Cuando yo era niña, tenía mi padre una esclava, la cual en mi lengua me mostró la zalá cristianesca, y me dijo muchas cosas de Lela Marién. La cristiana murió, y yo sé que no fue al fuego, sino con Alá, porque después la vi dos veces, y me dijo que me fuese a tierra de cristianos a ver a Lela Marién, que me quería mucho. No sé yo cómo vaya: muchos cristianos he visto por esta ventana, y ninguno me ha parecido caballero sino tú. Yo soy muy hermosa y muchacha, y tengo muchos dineros que llevar conmigo: mira tú si puedes hacer cómo nos vamos, y serás allá mi marido, si quisieres, y si no quisieres, no se me dará nada, que Lela Marién me dará con quien me case. Yo escribí esto; mira a quién lo das a leer: no te fíes de ningún moro, porque son todos marfuces. Desto tengo mucha pena: que quisiera que no te descubrieras a nadie, porque si mi padre lo sabe, me echará luego en un pozo, y me cubrirá de piedras. En la caña pondré un hilo: ata allí la respuesta; y si no tienes quien te escriba arábigo, dímelo por señas, que Lela Marién hará que te entienda. Ella y Alá te guarden, y esa cruz que yo beso muchas veces; que así me lo mandó la cautiva.
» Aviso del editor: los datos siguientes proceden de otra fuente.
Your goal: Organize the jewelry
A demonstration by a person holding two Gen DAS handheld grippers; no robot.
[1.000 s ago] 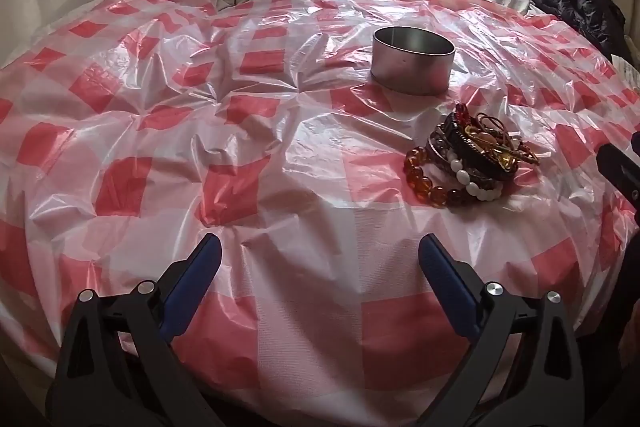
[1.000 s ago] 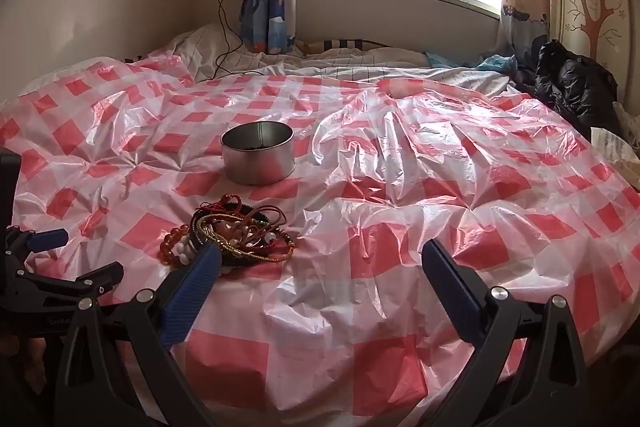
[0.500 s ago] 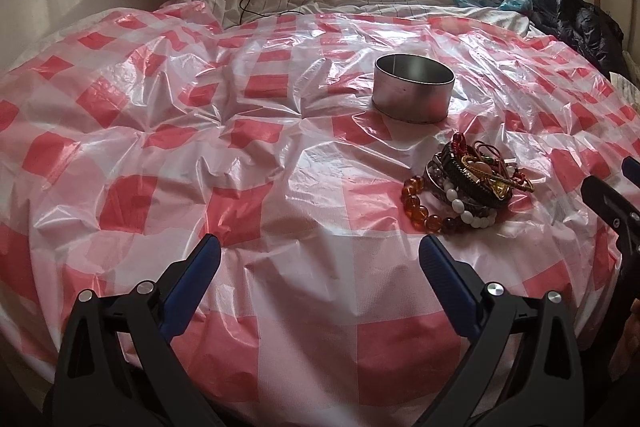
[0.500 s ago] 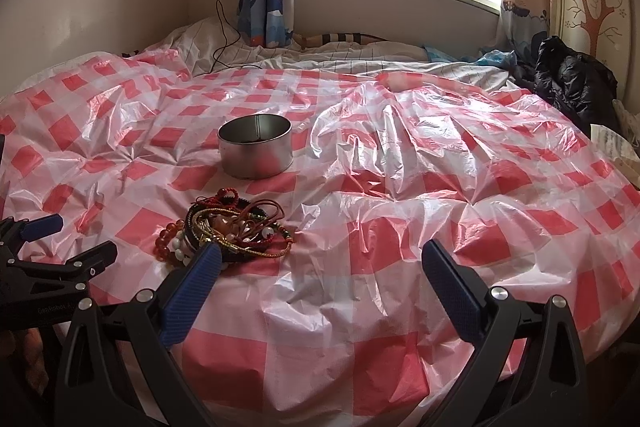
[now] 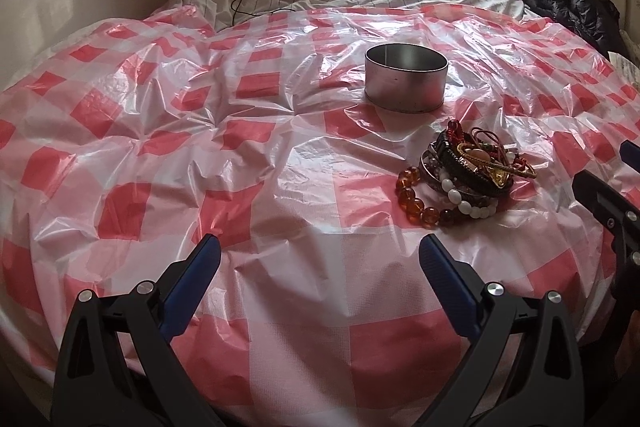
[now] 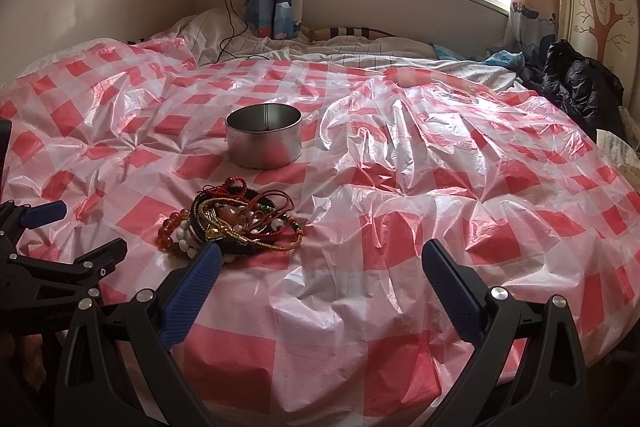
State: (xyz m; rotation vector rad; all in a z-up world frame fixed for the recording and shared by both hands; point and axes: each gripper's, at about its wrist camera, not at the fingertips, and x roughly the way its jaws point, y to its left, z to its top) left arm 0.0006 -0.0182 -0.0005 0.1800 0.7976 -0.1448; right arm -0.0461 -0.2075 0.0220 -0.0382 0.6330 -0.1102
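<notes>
Left wrist view: left gripper wide open, empty. Right gripper same. Bracelet pile beside tin, untouched. Step: approach. Next: pinch single bracelet free.

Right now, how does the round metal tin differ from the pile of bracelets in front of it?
The metal tin is one plain silver cylinder standing upright with its top open; the pile of bracelets is a tangle of many pieces: amber beads, white beads, red cords, gold bands. The tin stands taller and farther from the grippers; the pile lies low and nearer. Both rest apart on the checked plastic sheet, untouched.
</notes>
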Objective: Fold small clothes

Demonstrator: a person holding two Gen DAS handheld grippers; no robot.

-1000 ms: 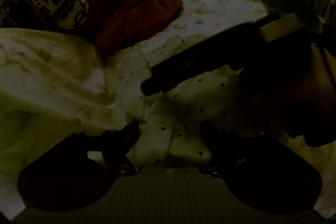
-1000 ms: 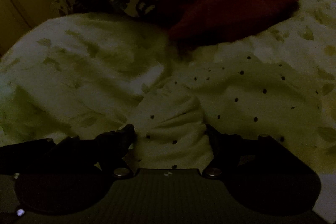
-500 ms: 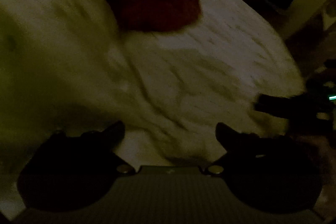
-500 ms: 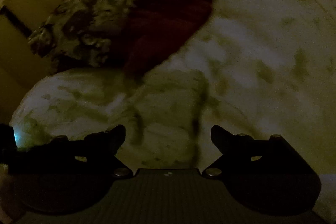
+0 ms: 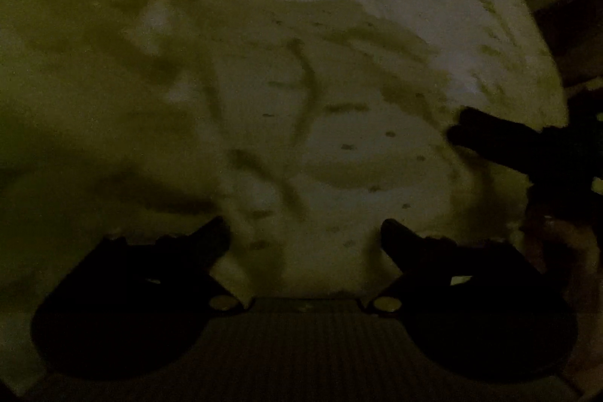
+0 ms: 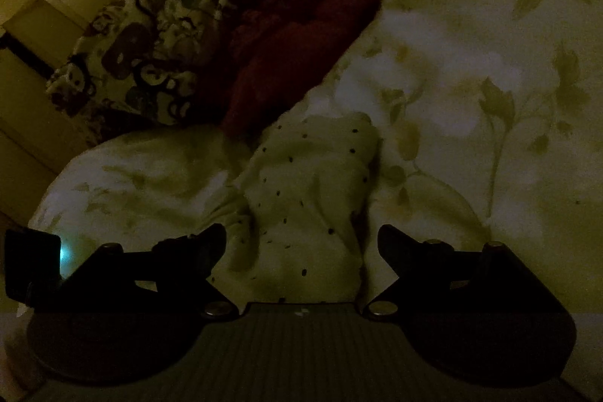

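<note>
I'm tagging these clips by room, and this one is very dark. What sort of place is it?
Probably a bedroom: the dotted garment lies on a leaf-print bedsheet, with a cartoon-print cloth and a red garment heaped beyond.

No legible text, label, brand, number or sign in either view; too dark and blurred to read anything.
</note>
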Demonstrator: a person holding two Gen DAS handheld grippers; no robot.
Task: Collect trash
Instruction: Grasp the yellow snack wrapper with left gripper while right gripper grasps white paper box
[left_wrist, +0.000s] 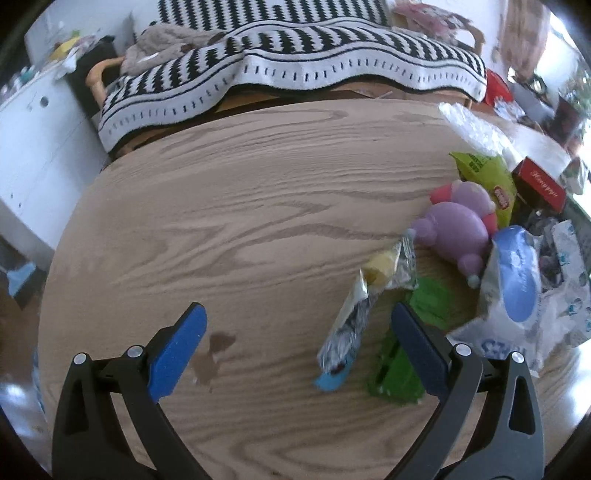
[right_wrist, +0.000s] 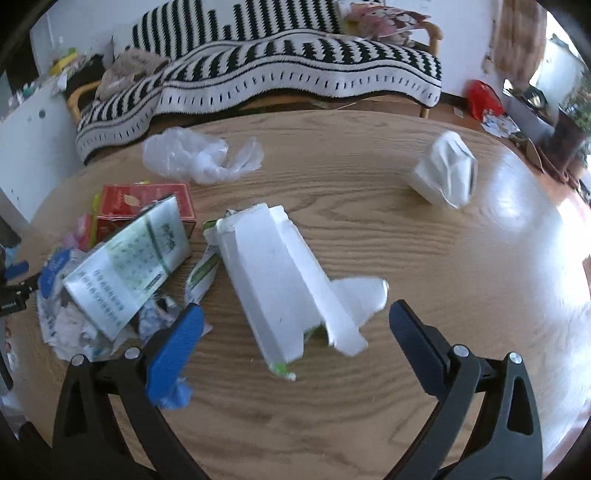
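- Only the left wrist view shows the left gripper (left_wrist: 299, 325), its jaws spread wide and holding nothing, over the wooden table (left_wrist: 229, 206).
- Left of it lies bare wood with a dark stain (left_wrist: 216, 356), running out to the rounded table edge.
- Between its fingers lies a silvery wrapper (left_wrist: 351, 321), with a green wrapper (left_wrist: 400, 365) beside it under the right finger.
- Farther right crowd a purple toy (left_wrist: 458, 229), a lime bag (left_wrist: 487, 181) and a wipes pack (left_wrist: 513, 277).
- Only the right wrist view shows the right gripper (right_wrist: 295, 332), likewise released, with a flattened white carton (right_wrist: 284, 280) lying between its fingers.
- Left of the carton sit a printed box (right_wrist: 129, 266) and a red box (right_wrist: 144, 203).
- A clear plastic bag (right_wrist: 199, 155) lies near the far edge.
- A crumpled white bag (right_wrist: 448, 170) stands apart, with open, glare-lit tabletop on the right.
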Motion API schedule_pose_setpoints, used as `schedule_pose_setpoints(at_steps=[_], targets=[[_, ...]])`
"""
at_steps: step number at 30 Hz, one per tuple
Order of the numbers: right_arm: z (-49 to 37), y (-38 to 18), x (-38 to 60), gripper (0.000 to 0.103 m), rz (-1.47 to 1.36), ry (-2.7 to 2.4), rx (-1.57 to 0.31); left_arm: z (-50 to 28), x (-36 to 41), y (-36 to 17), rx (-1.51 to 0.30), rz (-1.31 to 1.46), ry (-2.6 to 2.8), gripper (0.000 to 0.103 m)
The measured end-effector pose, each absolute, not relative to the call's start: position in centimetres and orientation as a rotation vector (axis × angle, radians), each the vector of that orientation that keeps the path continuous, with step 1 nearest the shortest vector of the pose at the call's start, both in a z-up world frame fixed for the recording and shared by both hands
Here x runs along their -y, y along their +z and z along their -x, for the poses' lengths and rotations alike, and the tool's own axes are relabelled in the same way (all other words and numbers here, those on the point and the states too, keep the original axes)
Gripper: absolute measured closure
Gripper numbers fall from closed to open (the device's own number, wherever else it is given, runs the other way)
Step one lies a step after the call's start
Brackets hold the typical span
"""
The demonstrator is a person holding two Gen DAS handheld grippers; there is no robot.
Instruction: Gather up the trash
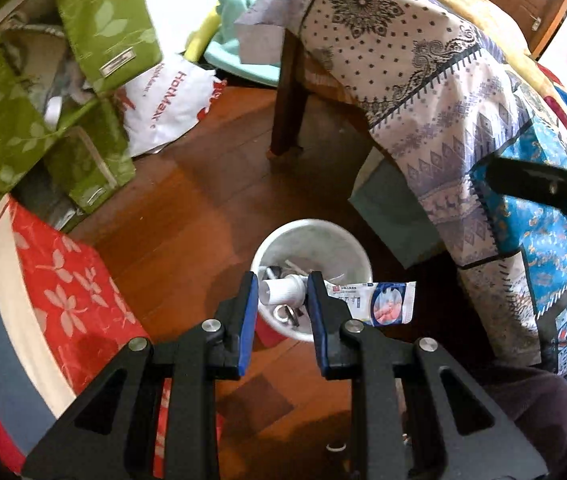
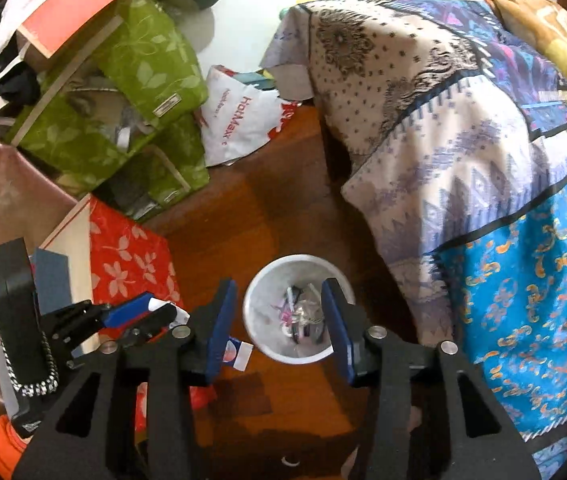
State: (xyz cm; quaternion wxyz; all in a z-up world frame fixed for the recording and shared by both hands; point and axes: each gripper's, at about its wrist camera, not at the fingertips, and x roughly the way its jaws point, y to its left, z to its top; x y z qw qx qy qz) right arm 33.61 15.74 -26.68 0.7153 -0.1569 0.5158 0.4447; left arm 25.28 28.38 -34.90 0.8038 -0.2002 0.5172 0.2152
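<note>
Your left gripper (image 1: 282,286) is clamped on a small white tube (image 1: 363,300): the pads pinch it near the capped end, the white cap (image 1: 273,290) sits between the blue pads, and the printed flat end sticks out past the right-hand pad. The tube hangs directly above the open mouth of the white bin (image 1: 347,248).

Your right gripper (image 2: 281,302) has its jaws apart with nothing between the pads. They frame the same white bin (image 2: 259,292) from above. No contact with the rim is visible.

In the right wrist view, your left gripper (image 2: 163,312) appears at lower left, and the flat end of the tube (image 2: 239,354) shows just beside the bin's rim.

Bin contents: small mixed scraps at the bottom, too small to identify. The bin stands on a brown wood floor (image 1: 211,184).

Surroundings, outward:
- Red box with white flower print (image 1: 67,280), left of the bin, near it.
- Green leaf-print fabric boxes (image 1: 95,32), stacked farther left and back.
- White plastic bag with red lettering (image 1: 171,108) on the floor behind them.
- Patterned cloth (image 1: 435,92) draped over a table with a dark wooden leg (image 1: 287,112), right of the bin.
</note>
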Motion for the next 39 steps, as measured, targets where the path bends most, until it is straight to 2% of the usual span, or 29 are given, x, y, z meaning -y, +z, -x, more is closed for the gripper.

»Mirad, señores, si era razón que las razones deste papel nos admirasen y alegrasen. Y así, lo uno y lo otro fue de manera que el renegado entendió que no acaso se había hallado aquel papel, sino que realmente a alguno de nosotros se había escrito; y así, nos rogó que si era verdad lo que sospechaba, que nos fiásemos dél y se lo dijésemos, que él aventuraría su vida por nuestra libertad. Y, diciendo esto, sacó del pecho un crucifijo de metal, y con muchas lágrimas juró por el Dios que aquella imagen representaba, en quien él, aunque pecador y malo, bien y fielmente creía, de guardarnos lealtad y secreto en todo cuanto quisiésemos descubrirle, porque le parecía, y casi adevinaba que, por medio de aquella que aquel papel había escrito, había él y todos nosotros de tener libertad, y verse él en lo que tanto deseaba, que era reducirse al gremio de la Santa Iglesia, su madre, de quien como miembro podrido estaba dividido y apartado por su ignorancia y pecado.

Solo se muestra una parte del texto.